# [BRIEF]
Check every line of the data below for "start". Copy each one that has it.

# [RECORDED DATA]
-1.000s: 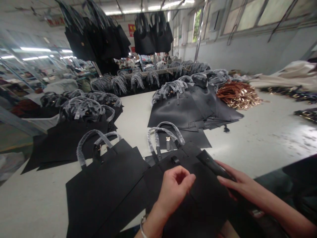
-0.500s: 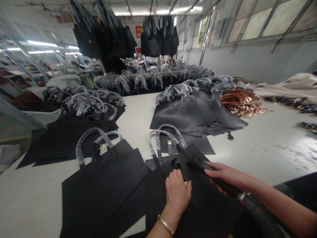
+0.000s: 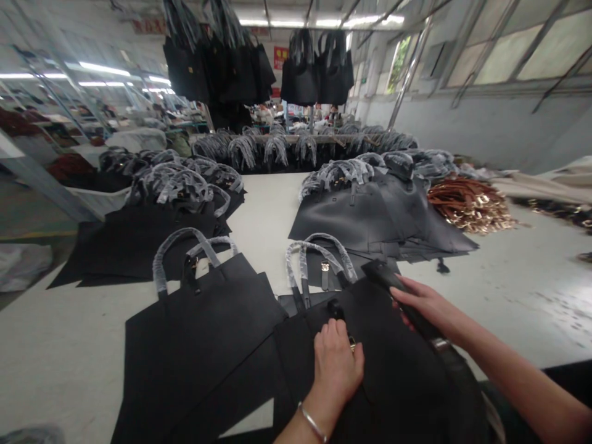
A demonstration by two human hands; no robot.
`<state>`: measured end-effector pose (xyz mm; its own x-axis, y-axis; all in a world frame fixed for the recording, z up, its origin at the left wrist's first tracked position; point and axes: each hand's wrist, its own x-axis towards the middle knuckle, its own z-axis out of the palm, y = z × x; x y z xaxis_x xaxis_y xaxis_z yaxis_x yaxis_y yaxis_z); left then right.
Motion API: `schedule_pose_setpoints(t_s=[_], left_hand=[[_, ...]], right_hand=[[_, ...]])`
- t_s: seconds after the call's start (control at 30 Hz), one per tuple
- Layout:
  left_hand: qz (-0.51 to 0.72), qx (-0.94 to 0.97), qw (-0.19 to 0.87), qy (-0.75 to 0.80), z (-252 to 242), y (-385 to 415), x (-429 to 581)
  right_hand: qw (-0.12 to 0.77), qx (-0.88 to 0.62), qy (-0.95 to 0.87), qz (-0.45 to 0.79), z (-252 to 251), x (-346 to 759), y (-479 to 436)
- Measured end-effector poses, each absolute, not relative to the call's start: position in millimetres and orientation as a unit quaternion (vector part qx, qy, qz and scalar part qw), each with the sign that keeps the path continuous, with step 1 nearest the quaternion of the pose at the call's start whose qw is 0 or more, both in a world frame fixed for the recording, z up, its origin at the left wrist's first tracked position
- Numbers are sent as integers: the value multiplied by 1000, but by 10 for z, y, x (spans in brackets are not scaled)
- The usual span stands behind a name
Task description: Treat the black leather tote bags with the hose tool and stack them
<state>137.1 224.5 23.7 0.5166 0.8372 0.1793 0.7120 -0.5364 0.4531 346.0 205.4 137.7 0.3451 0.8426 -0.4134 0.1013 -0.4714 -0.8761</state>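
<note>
The black tote bag (image 3: 398, 382) lies flat on the white surface (image 3: 263, 209), its panel looking light and fairly stiff, held down by the left hand (image 3: 337, 370) in an open grip, while the right hand (image 3: 425, 306) grips a dark strap (image 3: 393, 280), the surest hold.

Can't really read anything here, tbh: there's a red banner (image 3: 148, 26) high on the far wall and a red poster (image 3: 280, 57) further right, both with yellowish lettering, way too blurry.
</note>
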Motion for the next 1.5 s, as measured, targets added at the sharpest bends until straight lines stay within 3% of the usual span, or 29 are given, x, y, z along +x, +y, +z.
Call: schedule_pose_setpoints(t_s=[0.37, 0.57, 0.67, 0.9, 1.0, 1.17, 1.23, 1.33, 1.5], left_hand=[[201, 851, 176, 451, 249, 2241, 1380], [214, 834, 193, 470, 197, 2227, 1375], [238, 812, 201, 494, 169, 2221, 1376], [235, 795, 228, 511, 269, 2222, 1354], [267, 771, 302, 494, 327, 2283, 1293], [385, 505, 670, 385, 438, 2615, 1101], [438, 370, 754, 320, 460, 2765, 1017], [479, 275, 778, 300, 422, 2905, 938], [462, 272, 761, 366, 273, 2979, 971]], right_hand=[[327, -718, -293, 540, 1186, 3944, 2175], [369, -725, -319, 486, 1226, 3838, 2435], [383, -724, -329, 470, 1362, 3679, 2255], [320, -713, -334, 527, 1446, 3266, 1547], [304, -704, -332, 549, 1361, 3168, 1406], [291, -677, -353, 577, 1296, 3056, 1470], [286, -672, -355, 584, 1283, 3016, 1560], [270, -670, -350, 596, 1251, 2974, 1702], [239, -659, -349, 622, 1254, 2920, 1936]])
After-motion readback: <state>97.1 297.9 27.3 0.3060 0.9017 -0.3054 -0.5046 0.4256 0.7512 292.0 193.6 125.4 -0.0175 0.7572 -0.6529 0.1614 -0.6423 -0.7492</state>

# [SOLUTION TO THE PROBLEM]
- t_s: seconds after the call's start (control at 30 Hz), one per tuple
- Measured end-effector poses, each absolute, not relative to the call's start: position in millimetres and orientation as a unit quaternion (vector part qx, qy, qz and scalar part qw), each with the sign that keeps the path continuous, with step 1 nearest the quaternion of the pose at the call's start whose qw is 0 or more, both in a world frame fixed for the recording, z up, its origin at the left wrist's first tracked position

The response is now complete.